Alerting¶
SQLMonitor ships with a standalone Alert Engine written in Python (Flask + APScheduler + Slack SDK + Waitress) that reads the inventory DBA database and fires alerts to Slack (primary), PagerDuty and email. It is completely independent of SQL Server's built-in Database Mail / sp_send_dbmail path — though you can still use those alongside if you wish.
What the engine does¶
| Source of truth | The Alerting/ folder in the repo — specifically SQLMonitorAlertEngineApp.py (the server) and SmaAlerts/Alert-*.py (one file per alert). |
| Scheduler | APScheduler BackgroundScheduler — every alert runs on its own frequency_minutes cadence. |
| Web surface | Flask app on port 5000 (served by Waitress in production) — handles Slack interactivity (acknowledge / snooze buttons), health checks and manual triggers. |
| State | Active alerts, history and de-duplication keys live in DBA.dbo.sma_alerts on the inventory server (schema created by Alerting/Deployment-Instructions/SCH-Create-Alert-Objects.sql). |
Built-in alerts¶
Each file in Alerting/SmaAlerts/ is a self-contained alert that can be executed standalone or registered with the scheduler.

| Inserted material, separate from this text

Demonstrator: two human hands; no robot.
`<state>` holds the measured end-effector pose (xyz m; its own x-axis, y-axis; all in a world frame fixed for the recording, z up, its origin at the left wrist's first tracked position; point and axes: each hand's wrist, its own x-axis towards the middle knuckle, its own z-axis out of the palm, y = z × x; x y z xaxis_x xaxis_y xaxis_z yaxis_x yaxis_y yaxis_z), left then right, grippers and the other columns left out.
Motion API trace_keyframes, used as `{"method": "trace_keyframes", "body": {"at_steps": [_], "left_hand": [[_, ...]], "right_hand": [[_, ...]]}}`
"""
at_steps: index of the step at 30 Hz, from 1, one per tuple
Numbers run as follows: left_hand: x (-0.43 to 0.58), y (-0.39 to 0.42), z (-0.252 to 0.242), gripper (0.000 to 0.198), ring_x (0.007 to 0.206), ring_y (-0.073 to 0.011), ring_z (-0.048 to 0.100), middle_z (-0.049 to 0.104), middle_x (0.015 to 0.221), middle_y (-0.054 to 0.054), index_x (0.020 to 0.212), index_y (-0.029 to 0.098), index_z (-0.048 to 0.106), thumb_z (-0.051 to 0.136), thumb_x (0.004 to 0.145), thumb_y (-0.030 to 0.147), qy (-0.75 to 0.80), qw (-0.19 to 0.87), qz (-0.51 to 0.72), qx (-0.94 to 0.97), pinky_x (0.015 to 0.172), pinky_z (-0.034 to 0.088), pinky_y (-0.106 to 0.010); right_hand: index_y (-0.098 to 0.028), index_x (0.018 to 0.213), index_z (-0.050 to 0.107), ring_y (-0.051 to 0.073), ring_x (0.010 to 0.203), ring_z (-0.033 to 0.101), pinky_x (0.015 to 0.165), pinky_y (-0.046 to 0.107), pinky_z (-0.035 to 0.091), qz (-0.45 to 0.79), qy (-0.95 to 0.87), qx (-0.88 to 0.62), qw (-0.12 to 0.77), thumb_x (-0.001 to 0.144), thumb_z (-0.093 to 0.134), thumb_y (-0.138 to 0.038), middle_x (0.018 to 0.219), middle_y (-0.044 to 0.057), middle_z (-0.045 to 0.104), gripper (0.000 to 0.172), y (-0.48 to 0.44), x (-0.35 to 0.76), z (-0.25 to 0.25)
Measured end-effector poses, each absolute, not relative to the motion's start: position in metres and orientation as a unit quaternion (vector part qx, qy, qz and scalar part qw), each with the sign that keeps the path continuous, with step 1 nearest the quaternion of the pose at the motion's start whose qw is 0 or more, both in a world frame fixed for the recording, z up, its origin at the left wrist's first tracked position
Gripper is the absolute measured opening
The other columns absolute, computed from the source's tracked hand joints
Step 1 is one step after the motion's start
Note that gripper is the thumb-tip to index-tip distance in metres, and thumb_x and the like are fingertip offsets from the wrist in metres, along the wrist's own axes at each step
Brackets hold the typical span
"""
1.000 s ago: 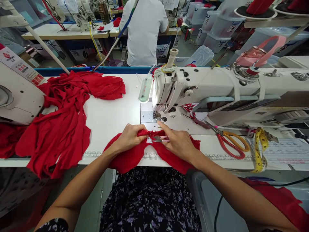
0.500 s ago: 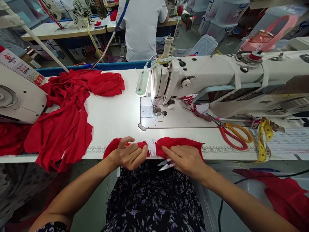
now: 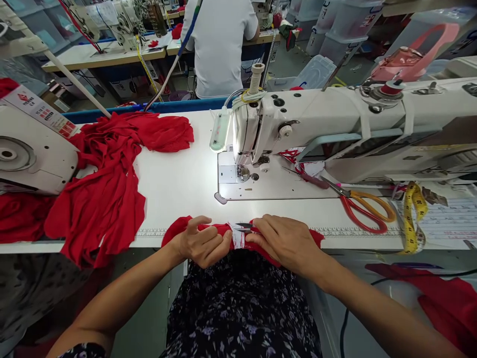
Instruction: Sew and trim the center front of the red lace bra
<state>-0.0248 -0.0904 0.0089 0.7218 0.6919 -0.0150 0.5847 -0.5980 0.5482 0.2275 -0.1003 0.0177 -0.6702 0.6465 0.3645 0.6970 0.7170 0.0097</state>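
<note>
Under hands (image 3: pixel 204 244), red cloth (image 3: pixel 176 228) half-hidden.

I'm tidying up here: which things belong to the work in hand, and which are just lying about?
In the work:
red fabric piece with a white section, held by the left hand and right hand
thread snips in the right hand

Apparently lying about:
scissors with red and orange handles
yellow tape measure
handwritten paper
red fabric heap, possibly related
</note>
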Motion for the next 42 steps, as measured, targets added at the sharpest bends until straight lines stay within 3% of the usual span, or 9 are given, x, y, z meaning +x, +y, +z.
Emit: {"method": "trace_keyframes", "body": {"at_steps": [4, 9, 11, 24, 33, 42], "left_hand": [[-0.026, -0.091, 0.005, 0.016, 0.044, -0.0092, 0.027, 0.04, 0.048, 0.008, 0.071, 0.028, 0.062, 0.055, 0.08, 0.016, 0.308, 0.155, 0.134, 0.929, 0.068, 0.042, -0.037], [-0.023, -0.088, -0.002, 0.015, 0.048, -0.0085, 0.032, 0.039, 0.047, 0.009, 0.073, 0.023, 0.063, 0.057, 0.079, 0.011, 0.142, -0.228, 0.362, 0.893, 0.07, 0.039, -0.033], [-0.02, -0.087, -0.001, 0.015, 0.051, -0.0081, 0.033, 0.038, 0.05, 0.009, 0.071, 0.019, 0.065, 0.056, 0.08, 0.01, 0.12, -0.291, 0.394, 0.864, 0.075, 0.038, -0.034], [-0.02, -0.086, -0.001, 0.018, 0.056, -0.0077, 0.035, 0.039, 0.055, 0.008, 0.07, 0.019, 0.066, 0.056, 0.08, 0.008, 0.123, -0.284, 0.397, 0.864, 0.078, 0.039, -0.035], [-0.019, -0.086, 0.0, 0.02, 0.055, -0.0074, 0.034, 0.039, 0.055, 0.007, 0.07, 0.018, 0.068, 0.054, 0.082, 0.009, 0.123, -0.273, 0.398, 0.867, 0.076, 0.038, -0.035], [-0.018, -0.085, 0.001, 0.018, 0.054, -0.0074, 0.033, 0.04, 0.052, 0.008, 0.068, 0.021, 0.065, 0.056, 0.079, 0.01, 0.128, -0.28, 0.396, 0.865, 0.076, 0.038, -0.035]], "right_hand": [[-0.02, 0.084, 0.053, 0.012, 0.058, 0.045, 0.057, 0.029, 0.029, -0.083, -0.914, -0.364, 0.161, 0.104, 0.042, -0.038, 0.069, -0.002, 0.054, 0.03, -0.1, 0.228, 0.018], [-0.02, 0.085, 0.052, 0.012, 0.059, 0.044, 0.057, 0.03, 0.028, -0.086, -0.916, -0.353, 0.169, 0.105, 0.042, -0.038, 0.069, -0.003, 0.053, 0.029, -0.098, 0.23, 0.018], [-0.02, 0.085, 0.052, 0.012, 0.058, 0.043, 0.058, 0.029, 0.028, -0.086, -0.917, -0.35, 0.173, 0.105, 0.041, -0.038, 0.069, -0.003, 0.053, 0.029, -0.097, 0.231, 0.019], [-0.019, 0.08, 0.055, 0.012, 0.056, 0.039, 0.055, 0.03, 0.024, -0.065, -0.93, -0.309, 0.189, 0.104, 0.044, -0.039, 0.064, -0.003, 0.05, 0.033, -0.087, 0.235, 0.016], [-0.016, 0.091, 0.056, 0.01, 0.056, 0.046, 0.055, 0.027, 0.029, 0.107, -0.915, -0.31, 0.236, 0.105, 0.04, -0.044, 0.068, -0.002, 0.058, 0.035, -0.081, 0.233, 0.0], [-0.017, 0.088, 0.057, 0.011, 0.056, 0.045, 0.055, 0.028, 0.028, 0.055, -0.919, -0.304, 0.245, 0.104, 0.044, -0.044, 0.066, -0.002, 0.056, 0.034, -0.08, 0.235, 0.001]]}}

There are 18 shipped alerts:
| Alert | Source | Fires when |
|---|---|---|
Alert-Cpu | all_server_volatile_info | Host CPU % crosses configured warn/crit thresholds |
Alert-AvailableMemory | all_server_volatile_info | Node available memory falls under threshold |
Alert-SqlMemory | all_server_volatile_info | SQL Server target-vs-total memory discrepancy |
Alert-MemoryGrantsPending | all_server_volatile_info | Pending memory grants > 0 for N minutes |
Alert-DiskSpace | disk_space_all_servers | Free % or free GB below per-drive threshold |
Alert-DiskLatency | perfmon | Avg Disk sec/Read or Write above threshold |
Alert-LogSpace | log_space_consumers_all_servers | DB t-log % used > threshold |
Alert-Tempdb | tempdb_space_usage_all_servers | Tempdb usage / version-store growth |
Alert-SqlBlocking | WhoIsActive | Blocking chain persists > N seconds |
Alert-WaitsPerCorePerMinute | wait_stats | Fleet-wide wait pressure |
Alert-AgLatency | AG DMVs | Availability-Group redo/log-send lag |
Alert-AgDbBackupIssue | backups_all_servers | AG database without a recent backup |
Alert-NonAgDbBackupIssue | backups_all_servers | Standalone database without a recent backup |
Alert-OfflineServer | all_server_volatile_info | Host has not reported in N minutes |
Alert-OfflineAgent | sql_agent_jobs_all_servers | SQL Agent process down |
Alert-SqlMonitorJobs | sql_agent_jobs_all_servers | A (dba) * job is failing repeatedly |
Alert-SqlMonitorDataCollection | all_server_collection_latency_info | A collection is stale — dashboards will go red |
Alert-LoginExpiry | all_server_logins | SQL Login password expiring soon |
Alert-NonSupportedServer | sma_sql_instance | An instance below min supported SQL version joined inventory |
Each alert is independently tunable. Parameters live in DBA.dbo.sma_parameters (keyed by alert name) so you never edit Python to change a threshold.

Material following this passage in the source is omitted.